» **ASSIGNED TASK**
Below are some records. Output the lines from the first one through the line that holds "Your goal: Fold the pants", exactly as written, with no pictures.

» **Data items**
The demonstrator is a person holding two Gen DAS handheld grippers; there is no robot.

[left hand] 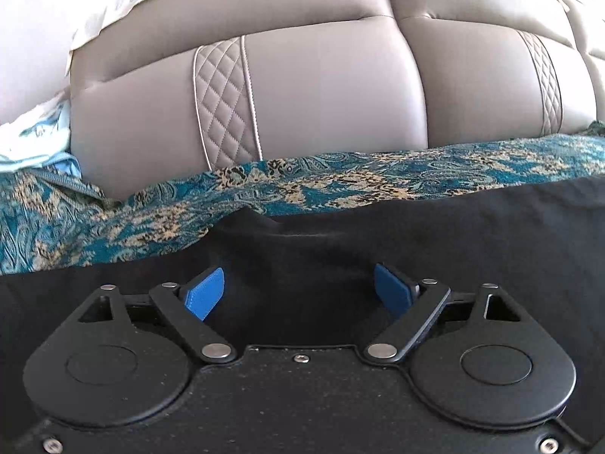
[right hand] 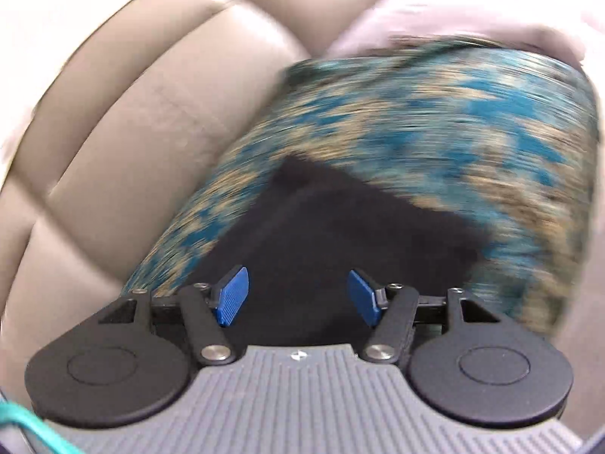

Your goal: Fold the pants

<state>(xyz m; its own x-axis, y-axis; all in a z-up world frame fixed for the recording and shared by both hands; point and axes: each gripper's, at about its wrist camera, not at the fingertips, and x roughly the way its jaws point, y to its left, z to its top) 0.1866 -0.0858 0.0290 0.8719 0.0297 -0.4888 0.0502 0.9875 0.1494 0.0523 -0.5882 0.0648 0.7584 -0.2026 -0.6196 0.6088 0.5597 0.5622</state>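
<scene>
Black pants (left hand: 416, 234) lie spread on a teal and gold patterned cover (left hand: 340, 181). In the left wrist view they fill the lower half, with a small raised fold near the far edge. My left gripper (left hand: 298, 291) is open just above the black cloth, blue pads (left hand: 204, 295) wide apart, nothing between them. In the right wrist view a pointed corner of the pants (right hand: 340, 234) lies on the cover (right hand: 453, 121). My right gripper (right hand: 298, 295) is open over that corner, holding nothing. The right view is blurred by motion.
A grey-beige padded leather sofa back (left hand: 321, 87) with quilted strips rises behind the cover; it also shows in the right wrist view (right hand: 132, 113). Light blue and white cloth (left hand: 38, 140) lies at the far left. A pale cushion (right hand: 472, 7) sits at the upper right.
</scene>
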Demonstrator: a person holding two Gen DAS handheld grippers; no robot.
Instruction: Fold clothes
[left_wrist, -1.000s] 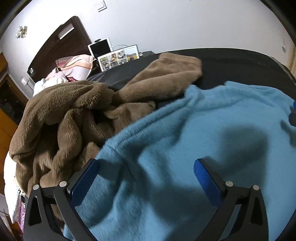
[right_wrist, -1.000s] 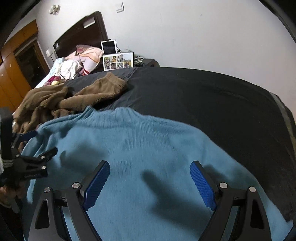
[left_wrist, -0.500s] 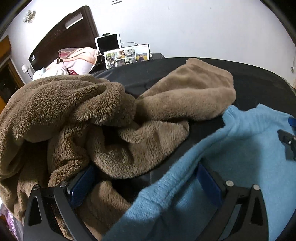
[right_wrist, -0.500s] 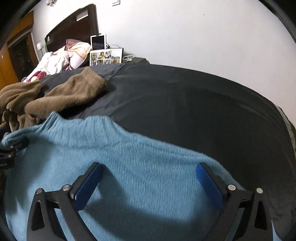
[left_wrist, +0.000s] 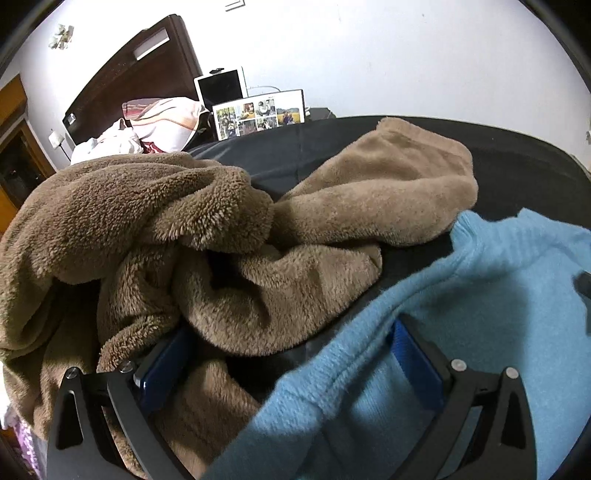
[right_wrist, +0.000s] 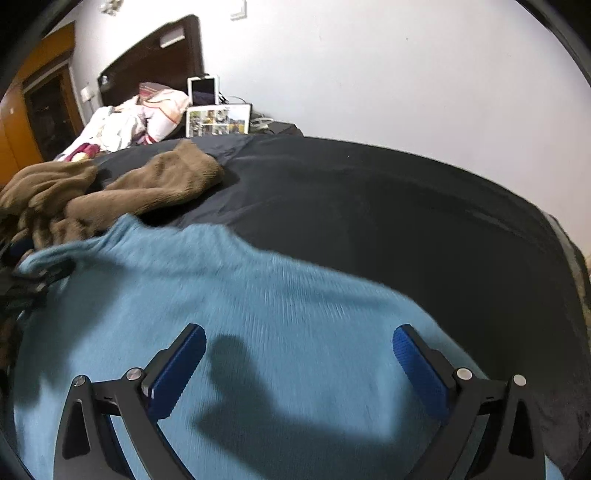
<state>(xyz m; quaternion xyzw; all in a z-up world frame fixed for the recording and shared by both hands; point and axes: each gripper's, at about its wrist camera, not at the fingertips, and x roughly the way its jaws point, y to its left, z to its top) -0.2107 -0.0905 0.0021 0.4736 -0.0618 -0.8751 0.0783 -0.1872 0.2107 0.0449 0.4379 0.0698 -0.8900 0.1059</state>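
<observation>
Two grippers, left (left_wrist: 288, 354) and right (right_wrist: 299, 354), hang spread wide, gripping nothing, over a blue sweater (right_wrist: 258, 314) lying flat on the black bedcover (right_wrist: 388, 206), collar toward the brown fleece (left_wrist: 184, 240).

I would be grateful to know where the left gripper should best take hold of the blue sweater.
Grip the blue sweater at its thick rolled side edge, which already lies between the open fingers of the left gripper. Come from above, from the brown fleece side: that raised edge offers more to pinch than the flat body.
</observation>
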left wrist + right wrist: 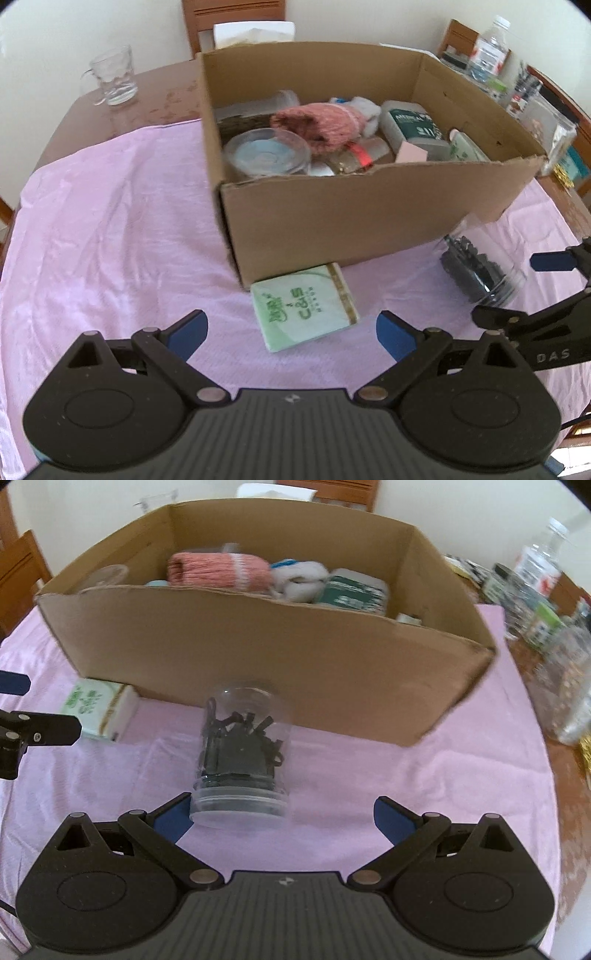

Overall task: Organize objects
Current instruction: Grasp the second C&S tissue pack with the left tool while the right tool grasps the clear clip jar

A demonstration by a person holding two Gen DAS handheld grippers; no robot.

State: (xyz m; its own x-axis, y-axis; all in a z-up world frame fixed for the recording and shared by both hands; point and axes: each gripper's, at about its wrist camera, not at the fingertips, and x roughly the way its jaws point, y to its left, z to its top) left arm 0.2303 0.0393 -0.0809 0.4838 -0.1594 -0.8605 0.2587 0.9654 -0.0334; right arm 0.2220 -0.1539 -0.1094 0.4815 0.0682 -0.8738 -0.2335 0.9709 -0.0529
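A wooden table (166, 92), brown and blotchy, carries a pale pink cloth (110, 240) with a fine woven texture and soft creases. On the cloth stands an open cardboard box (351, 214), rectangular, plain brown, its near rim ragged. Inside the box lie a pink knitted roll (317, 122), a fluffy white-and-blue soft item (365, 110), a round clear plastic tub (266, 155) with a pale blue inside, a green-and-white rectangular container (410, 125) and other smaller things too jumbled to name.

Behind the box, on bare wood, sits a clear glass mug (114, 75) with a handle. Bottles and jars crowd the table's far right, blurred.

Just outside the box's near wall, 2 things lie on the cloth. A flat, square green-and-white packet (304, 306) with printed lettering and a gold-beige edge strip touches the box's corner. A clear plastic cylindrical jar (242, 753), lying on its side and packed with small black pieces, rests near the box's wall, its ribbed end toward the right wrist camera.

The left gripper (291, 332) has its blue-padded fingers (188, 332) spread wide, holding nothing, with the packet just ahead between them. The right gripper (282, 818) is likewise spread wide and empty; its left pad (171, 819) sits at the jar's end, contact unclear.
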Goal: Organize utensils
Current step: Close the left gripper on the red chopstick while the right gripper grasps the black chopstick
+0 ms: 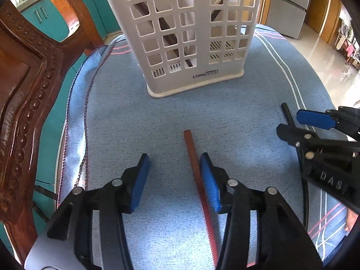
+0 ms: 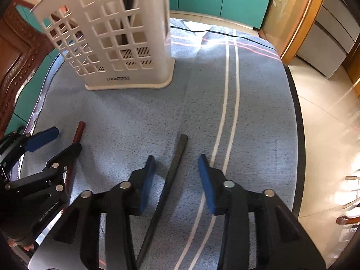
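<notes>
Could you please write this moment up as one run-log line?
left gripper: open, astride red chopstick | right gripper: open, astride black chopstick | both flat on cloth | holder: upright

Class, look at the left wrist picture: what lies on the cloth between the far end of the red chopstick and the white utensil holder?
Nothing: bare blue cloth separates the red chopstick from the white utensil holder, seen in both wrist views.

Tall white lattice plastic utensil holder (image 1: 180,33) stands at far middle of blue striped cloth-covered table (image 1: 135,117), blocking straight reach forward. Open cloth between holder and near edge. Carved dark wooden chair (image 1: 27,90) crowds left side. Right side open to tiled floor (image 2: 326,112).
</notes>
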A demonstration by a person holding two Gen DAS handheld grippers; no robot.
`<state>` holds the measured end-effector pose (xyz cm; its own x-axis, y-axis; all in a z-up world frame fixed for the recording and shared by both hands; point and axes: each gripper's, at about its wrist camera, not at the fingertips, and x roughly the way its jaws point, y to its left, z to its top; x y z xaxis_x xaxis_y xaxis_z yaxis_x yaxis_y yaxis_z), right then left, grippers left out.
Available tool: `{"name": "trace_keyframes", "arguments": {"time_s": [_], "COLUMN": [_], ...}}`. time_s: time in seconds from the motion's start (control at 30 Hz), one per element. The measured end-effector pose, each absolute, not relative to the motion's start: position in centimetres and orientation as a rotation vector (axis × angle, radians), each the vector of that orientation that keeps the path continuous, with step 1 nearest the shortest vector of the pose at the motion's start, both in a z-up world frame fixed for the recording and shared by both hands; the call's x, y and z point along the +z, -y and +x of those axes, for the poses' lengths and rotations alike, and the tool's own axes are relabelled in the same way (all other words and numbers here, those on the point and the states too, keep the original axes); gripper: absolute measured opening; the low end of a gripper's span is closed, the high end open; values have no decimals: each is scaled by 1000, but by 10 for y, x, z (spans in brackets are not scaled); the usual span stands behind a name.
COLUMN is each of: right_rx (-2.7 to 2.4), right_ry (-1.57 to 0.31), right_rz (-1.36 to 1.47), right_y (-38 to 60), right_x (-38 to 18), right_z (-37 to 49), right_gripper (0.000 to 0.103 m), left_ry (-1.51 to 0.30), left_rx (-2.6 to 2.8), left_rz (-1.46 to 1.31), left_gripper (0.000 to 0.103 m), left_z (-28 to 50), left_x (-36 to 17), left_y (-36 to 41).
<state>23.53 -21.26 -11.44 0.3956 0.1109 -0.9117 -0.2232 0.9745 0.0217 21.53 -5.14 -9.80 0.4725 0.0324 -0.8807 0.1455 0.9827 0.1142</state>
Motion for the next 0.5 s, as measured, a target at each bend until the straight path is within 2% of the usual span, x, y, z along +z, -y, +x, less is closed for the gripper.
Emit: {"name": "trace_keyframes", "arguments": {"time_s": [0.4, 0.43, 0.5], "right_rx": [200, 202, 215], "right_ry": [-1121, -1120, -1118], "right_rz": [-138, -138, -139], "right_y": [205, 204, 201], "right_x": [-116, -116, -116], "right_z": [229, 228, 229], "right_gripper": [44, 43, 32], "left_ry": [-1070, -1070, -1070], "left_rx": [-71, -71, -71], "left_rz": [176, 176, 176], "left_gripper": [50, 50, 50], "left_z": [214, 214, 214], "left_x": [-99, -99, -99], "left_y": [53, 53, 53]}}
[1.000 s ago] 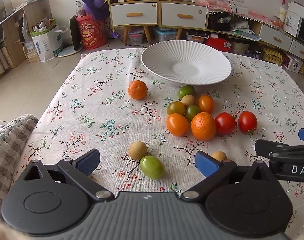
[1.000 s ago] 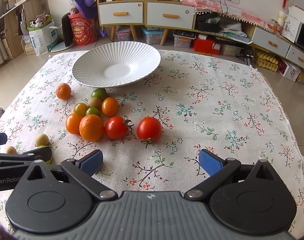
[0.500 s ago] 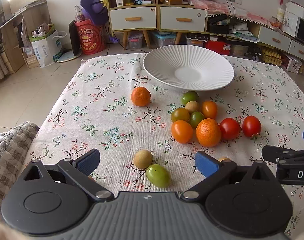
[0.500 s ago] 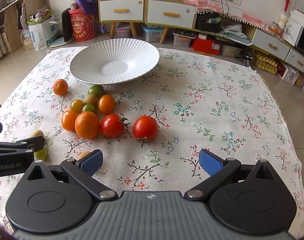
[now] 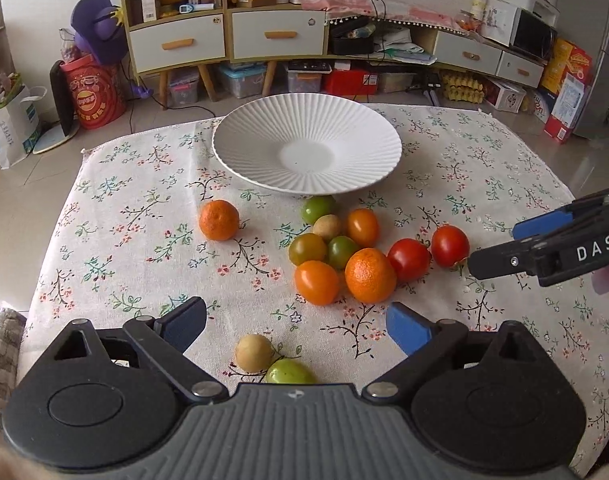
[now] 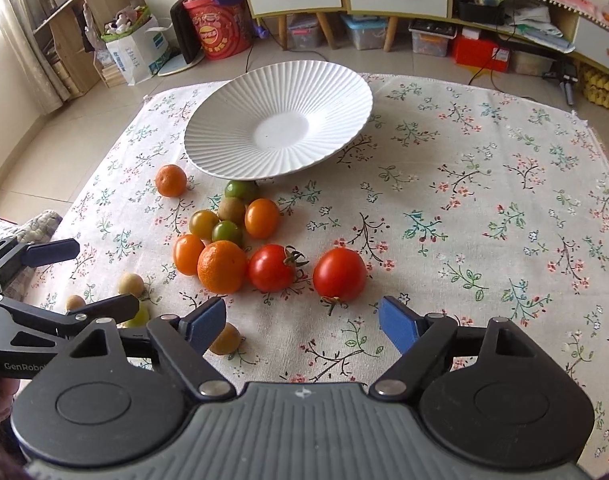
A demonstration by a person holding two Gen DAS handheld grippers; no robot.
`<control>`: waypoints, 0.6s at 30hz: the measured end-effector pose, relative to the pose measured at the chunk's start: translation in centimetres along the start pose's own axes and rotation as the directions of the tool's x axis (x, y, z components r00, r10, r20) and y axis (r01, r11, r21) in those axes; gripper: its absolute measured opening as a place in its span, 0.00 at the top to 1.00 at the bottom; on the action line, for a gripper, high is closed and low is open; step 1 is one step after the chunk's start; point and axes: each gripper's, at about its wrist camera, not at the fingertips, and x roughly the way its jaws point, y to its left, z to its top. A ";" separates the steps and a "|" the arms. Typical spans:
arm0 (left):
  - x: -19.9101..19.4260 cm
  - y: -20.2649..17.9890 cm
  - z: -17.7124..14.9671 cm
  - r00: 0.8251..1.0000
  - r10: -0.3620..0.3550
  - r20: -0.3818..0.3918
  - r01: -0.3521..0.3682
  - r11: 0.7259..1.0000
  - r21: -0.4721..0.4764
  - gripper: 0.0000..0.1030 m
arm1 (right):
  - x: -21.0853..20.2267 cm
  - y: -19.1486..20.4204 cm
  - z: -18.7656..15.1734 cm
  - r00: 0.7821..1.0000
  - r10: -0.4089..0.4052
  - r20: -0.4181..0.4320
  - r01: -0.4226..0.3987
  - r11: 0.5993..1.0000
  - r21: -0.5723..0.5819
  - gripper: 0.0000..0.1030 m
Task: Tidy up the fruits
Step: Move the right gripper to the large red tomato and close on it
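Both claws have advanced toward the fruit since a second ago: the pale round fruit and the green one, formerly well ahead of the left claw (image 5: 295, 320), now sit at its base, and the right claw (image 6: 302, 322) has closed on the tomatoes. Status: approach step, nothing yet lifted. Left claw: jaws spread wide, holding nothing. Right claw: jaws spread wide, holding nothing; nearest red tomato (image 6: 339, 274) lies just ahead, roughly centred between its fingers. Receiving vessel: white ribbed plate (image 5: 240, 136), far side of desk (image 5: 116, 208), nothing in it. Stock on floral cloth: one small orange (image 5: 219, 219) standing apart to the left; a cluster near the plate's front edge comprising a larger orange (image 5: 370, 275), second red tomato (image 5: 408, 259), orange tomatoes, green and yellow-green small fruits, most touching one another; pale round fruit (image 5: 253, 353) and green fruit (image 5: 290, 372) touching, close under the left claw; one further small brownish fruit (image 6: 224, 339) beside the right claw's left finger. Condition: skins smooth and glossy, round, likely to roll if nudged. Next move, by judgement: lower the right claw around the nearest tomato, close gently to avoid bruising, carry to plate.
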 end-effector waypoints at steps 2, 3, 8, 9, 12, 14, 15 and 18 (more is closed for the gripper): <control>0.4 0.0 0.0 0.998 -0.055 0.017 0.056 0.998 -0.008 0.23 | 0.4 -1.1 0.1 0.999 0.041 0.020 -0.042 0.998 0.038 0.27; 0.7 0.0 -0.1 0.996 -0.085 0.026 0.086 0.996 -0.018 0.28 | 0.6 -1.6 0.0 0.997 0.067 0.029 -0.068 0.996 0.063 0.31; 1.9 -1.4 0.8 0.966 -0.253 0.050 0.252 0.967 0.027 0.51 | 2.1 -3.8 0.3 0.989 0.148 0.002 -0.146 0.973 0.177 0.51; 1.9 -1.9 1.1 0.960 -0.272 0.058 0.269 0.961 0.057 0.54 | 2.4 -4.1 0.3 0.988 0.153 -0.009 -0.148 0.970 0.195 0.53; 2.5 -3.5 2.2 0.950 -0.307 0.054 0.297 0.945 0.133 0.63 | 2.9 -4.6 0.4 0.988 0.153 -0.026 -0.144 0.963 0.227 0.57; 3.1 -4.3 2.7 0.947 -0.318 0.039 0.307 0.937 0.168 0.67 | 3.1 -4.9 0.5 0.989 0.147 -0.029 -0.137 0.963 0.231 0.58; 3.6 -4.9 2.9 0.948 -0.318 0.023 0.308 0.932 0.191 0.70 | 3.2 -5.0 0.5 0.989 0.144 -0.032 -0.132 0.964 0.232 0.58; 5.0 -5.7 3.3 0.953 -0.303 -0.016 0.298 0.926 0.232 0.73 | 3.4 -5.4 0.6 0.989 0.144 -0.038 -0.131 0.962 0.239 0.58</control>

» **RESULT OF THE EXERCISE**
The demonstrator is a person holding two Gen DAS handheld grippers; there is no robot.

[left hand] 
[right hand] 

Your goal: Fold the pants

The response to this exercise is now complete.